The lines that make up this material should each be returned exactly.

START Material provided

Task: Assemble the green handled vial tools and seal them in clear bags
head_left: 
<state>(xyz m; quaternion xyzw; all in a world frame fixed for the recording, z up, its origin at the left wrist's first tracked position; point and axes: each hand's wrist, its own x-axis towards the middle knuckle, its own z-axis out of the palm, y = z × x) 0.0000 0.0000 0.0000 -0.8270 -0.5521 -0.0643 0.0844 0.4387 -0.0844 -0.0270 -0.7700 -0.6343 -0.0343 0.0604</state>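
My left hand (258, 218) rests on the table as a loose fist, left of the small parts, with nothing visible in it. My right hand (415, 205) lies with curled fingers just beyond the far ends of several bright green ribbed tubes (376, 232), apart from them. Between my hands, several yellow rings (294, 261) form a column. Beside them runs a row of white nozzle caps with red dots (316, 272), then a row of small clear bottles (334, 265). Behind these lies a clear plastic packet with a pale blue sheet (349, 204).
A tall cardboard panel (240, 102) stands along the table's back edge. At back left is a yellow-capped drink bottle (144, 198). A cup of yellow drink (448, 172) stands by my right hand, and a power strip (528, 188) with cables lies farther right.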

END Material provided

Output of the exercise:
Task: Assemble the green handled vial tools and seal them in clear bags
head_left: 
<state>(xyz m; quaternion xyzw; all in a world frame fixed for the recording, z up, its origin at the left wrist's first tracked position; point and axes: each hand's wrist, its own x-axis towards the middle knuckle, its own z-axis out of the palm, y = z × x) 0.0000 0.0000 0.0000 -0.8270 -0.5521 -0.0643 0.0844 0.4387 -0.0844 -0.0270 -0.7700 -0.6343 -0.0343 0.0604</state>
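My left hand (258, 218) rests on the table as a loose fist, left of the small parts, with nothing visible in it. My right hand (415, 205) lies with curled fingers just beyond the far ends of several bright green ribbed tubes (376, 232), apart from them. Between my hands, several yellow rings (294, 261) form a column. Beside them runs a row of white nozzle caps with red dots (316, 272), then a row of small clear bottles (334, 265). Behind these lies a clear plastic packet with a pale blue sheet (349, 204).
A tall cardboard panel (240, 102) stands along the table's back edge. At back left is a yellow-capped drink bottle (144, 198). A cup of yellow drink (448, 172) stands by my right hand, and a power strip (528, 188) with cables lies farther right.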

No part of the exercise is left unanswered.